Bergamotenes are a group of isomeric chemical compounds with the molecular formula C15H24.  The bergamotenes are found in a variety of plants, particularly in their essential oils.

There are two structural isomers, α-bergamotene and β-bergamotene, which differ only by the location of a double bond.  Both of these isomers have stereoisomers, the most common of which are known as the cis and trans-isomers (or endo- and exo-isomers).

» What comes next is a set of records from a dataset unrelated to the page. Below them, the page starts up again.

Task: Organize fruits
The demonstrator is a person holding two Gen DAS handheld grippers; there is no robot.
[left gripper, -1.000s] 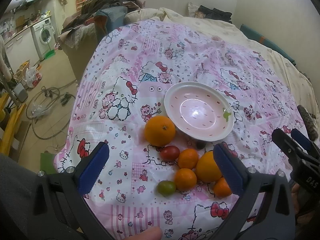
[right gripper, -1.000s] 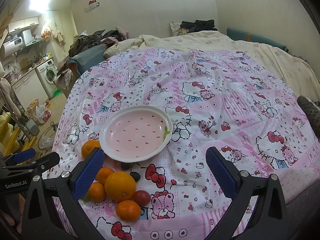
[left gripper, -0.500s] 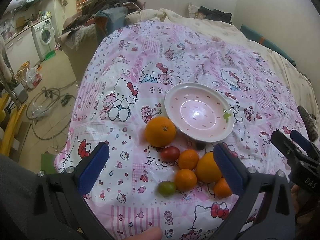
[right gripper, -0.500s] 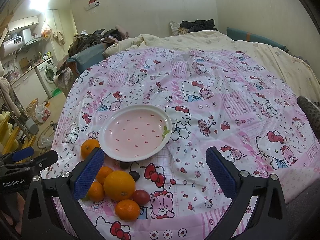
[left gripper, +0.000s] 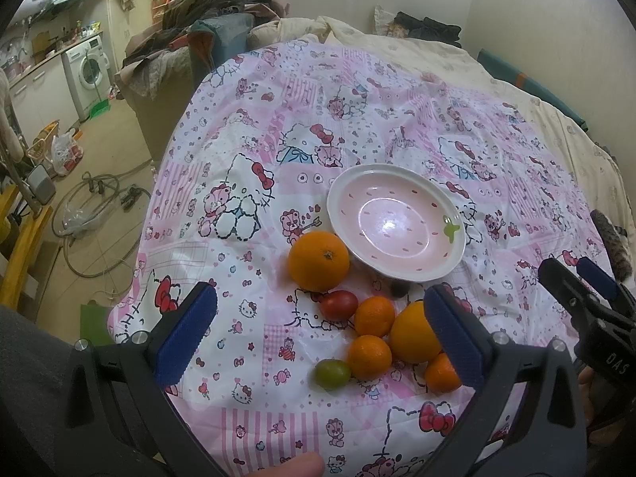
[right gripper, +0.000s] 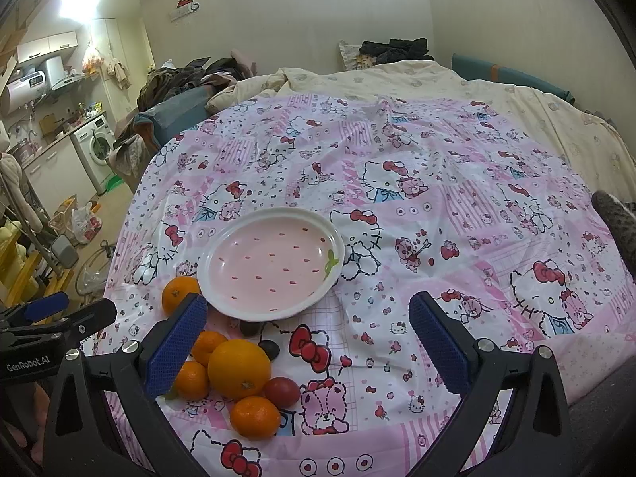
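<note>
An empty pink plate (left gripper: 449,268) with a white rim lies on the Hello Kitty cloth; it also shows in the right wrist view (right gripper: 222,302). In front of it lie a large orange (left gripper: 318,260), a second large orange (left gripper: 411,334) (right gripper: 238,369), several small mandarins (left gripper: 369,357) (right gripper: 254,417), a red tomato (left gripper: 338,305) (right gripper: 281,391), a green tomato (left gripper: 333,373) and two dark small fruits (right gripper: 269,349). My left gripper (left gripper: 318,334) is open and empty, above the fruit pile. My right gripper (right gripper: 306,346) is open and empty, to the right of the pile.
The cloth (right gripper: 437,206) covers a bed with a cream quilt (right gripper: 536,119) behind. To the left the floor drops away with hoses (left gripper: 91,214), a washing machine (left gripper: 89,69) and piled clothes (left gripper: 190,39). A furry striped thing (right gripper: 616,230) shows at the right edge.
Both grippers have barely shifted; the view has crept slightly. No fruit has moved and both grippers stay open.
</note>
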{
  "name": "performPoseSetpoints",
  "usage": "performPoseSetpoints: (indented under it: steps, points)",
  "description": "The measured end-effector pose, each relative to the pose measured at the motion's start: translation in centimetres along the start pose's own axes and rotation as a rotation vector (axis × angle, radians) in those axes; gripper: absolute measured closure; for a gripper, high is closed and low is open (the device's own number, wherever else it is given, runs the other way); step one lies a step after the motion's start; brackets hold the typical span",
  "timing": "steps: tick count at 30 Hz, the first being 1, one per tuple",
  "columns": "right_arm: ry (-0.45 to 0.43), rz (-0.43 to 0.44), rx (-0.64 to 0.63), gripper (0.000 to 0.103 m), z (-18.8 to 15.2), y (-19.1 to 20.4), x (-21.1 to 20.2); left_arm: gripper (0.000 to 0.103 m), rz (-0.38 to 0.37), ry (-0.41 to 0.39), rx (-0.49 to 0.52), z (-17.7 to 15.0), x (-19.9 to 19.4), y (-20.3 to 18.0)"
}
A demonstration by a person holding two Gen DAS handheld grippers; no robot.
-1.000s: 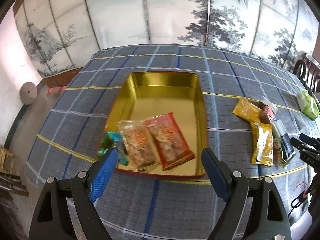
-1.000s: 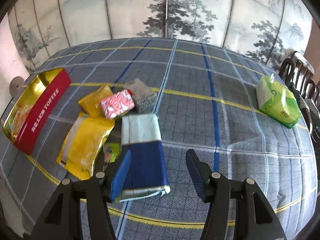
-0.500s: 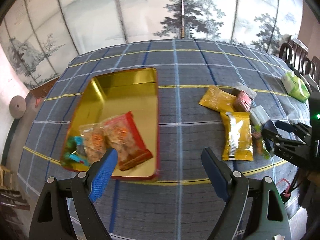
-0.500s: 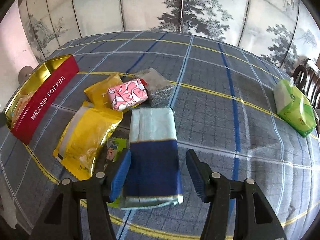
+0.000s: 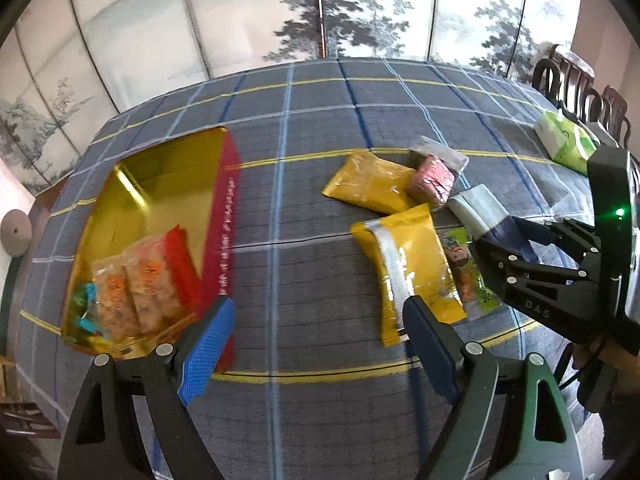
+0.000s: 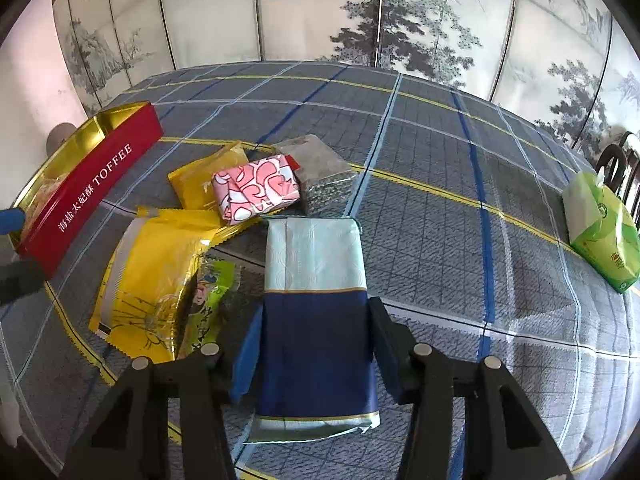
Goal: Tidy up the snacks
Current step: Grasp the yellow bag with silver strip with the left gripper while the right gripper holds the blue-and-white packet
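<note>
A red toffee tin with a gold inside lies open on the checked tablecloth and holds orange snack packets. My left gripper hangs open over bare cloth between the tin and a loose pile of snacks. The pile has two yellow packets, a pink one, a grey one and a small green one. My right gripper is closing on a blue and pale packet. Its pads touch both long sides of the packet, which lies flat on the cloth.
A green tissue pack lies at the far right of the table. Dark wooden chairs stand beyond it. A painted folding screen runs behind the table. The tin's red wall is left of the pile.
My left gripper has swung right, away from above the tin toward the pile. My right gripper has sunk around the blue and pale packet and its jaws have narrowed onto it.
</note>
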State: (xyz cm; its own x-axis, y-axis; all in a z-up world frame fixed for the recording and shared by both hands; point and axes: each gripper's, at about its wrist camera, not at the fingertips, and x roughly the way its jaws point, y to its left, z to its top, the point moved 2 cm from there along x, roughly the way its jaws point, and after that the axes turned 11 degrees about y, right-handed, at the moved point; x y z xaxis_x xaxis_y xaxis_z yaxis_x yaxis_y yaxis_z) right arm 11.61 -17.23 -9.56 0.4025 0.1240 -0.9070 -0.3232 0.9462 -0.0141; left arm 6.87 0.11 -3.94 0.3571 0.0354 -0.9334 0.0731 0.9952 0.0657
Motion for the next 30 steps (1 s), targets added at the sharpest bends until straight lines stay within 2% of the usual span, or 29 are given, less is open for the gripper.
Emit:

α-Bergamotene is found in the oils of carrot, bergamot, lime, citron, cottonseed, and kumquat.

Pheromones
The bergamotenes are pheromones for some insects.  For example, β-trans-bergamotene is a pheromone for the wasp Melittobia digitata.  Plants can defend themselves against attack by herbivorous insects by producing pheromones such as bergamotenes that attract predators of those herbivores. In a more complex relationship, the tobacco plant Nicotiana attenuata emits α-trans-bergamotene from its flowers at night to attract the tobacco hawk moth (Manduca sexta) as a pollinator; however, during the day the leaves produce α-trans-bergamotene to lure predatory insects to feed on any larvae and eggs that the pollinator may have produced.

Biosynthesis
All the bergamotenes are biosynthesized from farnesyl pyrophosphate via a variety of enzymes including exo-alpha-bergamotene synthase, (+)-endo-beta-bergamotene synthase, (-)-endo-alpha-bergamotene synthase, and others.  Bergamotenes, in turn, are intermediates in the biosynthesis of more complex chemical compounds.  For example, β-trans-bergamotene is a precursor in the biosynthesis of fumagillin, ovalicin, and related antibiotics.